ABOUT THIS EXERCISE: Which of the lines below holds the string "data"? Copy every line that does.

INFORMATION SUPPLIED:
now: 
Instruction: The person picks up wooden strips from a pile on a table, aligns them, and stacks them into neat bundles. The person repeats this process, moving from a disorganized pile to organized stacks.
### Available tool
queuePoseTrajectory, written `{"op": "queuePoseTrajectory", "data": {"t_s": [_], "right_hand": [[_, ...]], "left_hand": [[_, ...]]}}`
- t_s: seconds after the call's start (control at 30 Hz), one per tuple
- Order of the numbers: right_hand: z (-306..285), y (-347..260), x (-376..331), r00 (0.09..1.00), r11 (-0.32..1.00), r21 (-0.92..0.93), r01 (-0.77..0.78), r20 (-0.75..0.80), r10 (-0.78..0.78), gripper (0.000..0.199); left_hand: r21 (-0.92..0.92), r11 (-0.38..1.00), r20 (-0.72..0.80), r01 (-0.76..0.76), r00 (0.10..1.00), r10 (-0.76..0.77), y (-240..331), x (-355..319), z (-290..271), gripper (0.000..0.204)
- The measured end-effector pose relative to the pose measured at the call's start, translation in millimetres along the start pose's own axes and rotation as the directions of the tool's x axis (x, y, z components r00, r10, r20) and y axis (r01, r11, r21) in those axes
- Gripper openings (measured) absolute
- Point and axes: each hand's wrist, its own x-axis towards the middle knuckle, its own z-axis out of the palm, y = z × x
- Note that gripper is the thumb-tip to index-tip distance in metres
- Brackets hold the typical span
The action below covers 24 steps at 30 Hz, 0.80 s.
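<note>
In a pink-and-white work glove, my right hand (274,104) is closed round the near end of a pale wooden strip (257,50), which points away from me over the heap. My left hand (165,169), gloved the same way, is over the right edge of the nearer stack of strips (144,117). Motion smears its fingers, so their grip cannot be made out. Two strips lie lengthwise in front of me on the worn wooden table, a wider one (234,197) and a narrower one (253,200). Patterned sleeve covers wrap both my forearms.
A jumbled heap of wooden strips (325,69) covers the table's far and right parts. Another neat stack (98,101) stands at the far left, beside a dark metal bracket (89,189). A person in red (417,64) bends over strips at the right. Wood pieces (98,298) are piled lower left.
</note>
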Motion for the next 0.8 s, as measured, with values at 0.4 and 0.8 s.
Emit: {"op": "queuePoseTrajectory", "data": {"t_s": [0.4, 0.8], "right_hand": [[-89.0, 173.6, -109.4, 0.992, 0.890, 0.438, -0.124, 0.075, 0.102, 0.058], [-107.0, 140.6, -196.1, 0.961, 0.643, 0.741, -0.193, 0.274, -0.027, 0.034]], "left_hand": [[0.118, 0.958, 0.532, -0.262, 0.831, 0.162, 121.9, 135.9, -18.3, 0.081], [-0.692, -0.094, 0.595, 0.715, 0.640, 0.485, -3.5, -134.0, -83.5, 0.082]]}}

YOUR SOLUTION:
queuePoseTrajectory, written `{"op": "queuePoseTrajectory", "data": {"t_s": [_], "right_hand": [[_, ...]], "left_hand": [[_, ...]]}}`
Emit: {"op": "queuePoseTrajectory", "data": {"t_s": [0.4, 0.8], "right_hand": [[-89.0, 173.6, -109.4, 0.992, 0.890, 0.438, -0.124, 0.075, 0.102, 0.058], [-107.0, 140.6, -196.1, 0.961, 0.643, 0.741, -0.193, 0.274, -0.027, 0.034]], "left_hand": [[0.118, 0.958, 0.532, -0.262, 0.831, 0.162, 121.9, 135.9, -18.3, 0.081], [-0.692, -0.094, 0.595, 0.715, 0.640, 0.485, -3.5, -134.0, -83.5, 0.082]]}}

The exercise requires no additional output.